Newark, NJ — Mayor Ras J. Baraka, Mayor Chokwe Antar Lumumba of Jackson, Mississippi, Jazz and R&B Legend James Mtume, New Jersey Institute of Technology President Dr. Joel Bloom, and numerous other African-American educators, activists, and community leaders announced today at an NJIT press conference that the Third National Black Political Convention will be held in Newark from Thursday, April 28, 2022 to Sunday, May 1, 2022.

The event’s theme will be “Many Roads, One Destiny: Unity Without Uniformity.” NJIT was chosen because it is home to amazing students from all over the world, and ranks No. 1 in New Jersey in awarding engineering degrees to African-American students. As New Jersey’s public polytechnic university, they continue to invest in the renewal of existing facilities in addition to adding new spaces, with the sole goal of providing an exceptional teaching, learning and living environment.
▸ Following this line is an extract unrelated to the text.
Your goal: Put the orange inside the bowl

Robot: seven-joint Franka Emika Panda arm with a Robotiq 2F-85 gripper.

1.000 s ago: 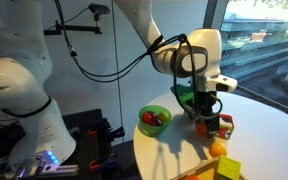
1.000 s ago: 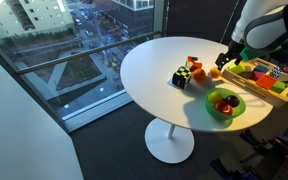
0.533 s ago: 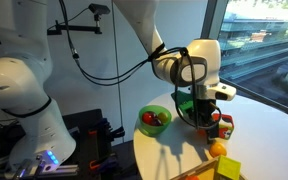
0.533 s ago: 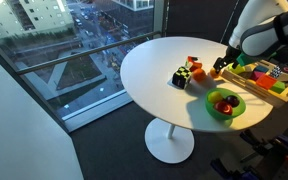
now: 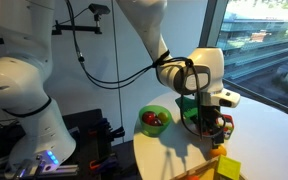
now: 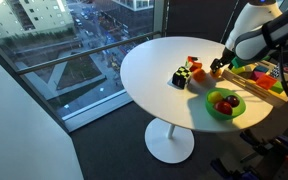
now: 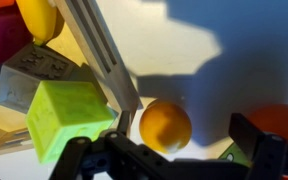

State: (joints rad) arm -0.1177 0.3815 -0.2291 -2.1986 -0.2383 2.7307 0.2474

“I am proud that the Third National Black Convention will be held in Newark at the historic NJIT,” said Mayor Baraka. “NJIT has been an incredible partner in moving our city forward and will be home to this landmark meeting of minds and purpose. As the 2022 gathering approaches, we will purposefully meet in small groups to discuss a variety of topics, including public policy, criminal justice, economic empowerment, mental and emotional wellness, religious and spiritual health, and the importance of the cultural arts in our daily lives. If history has taught us anything, then we have learned that good things happen when we organize. That is what we want to tap into with this gathering in 2022.”

“I think some of the most significant things happen in history when you get the right people, in the right place, at the right time and I think that’s what we are,” said Mayor Lumumba.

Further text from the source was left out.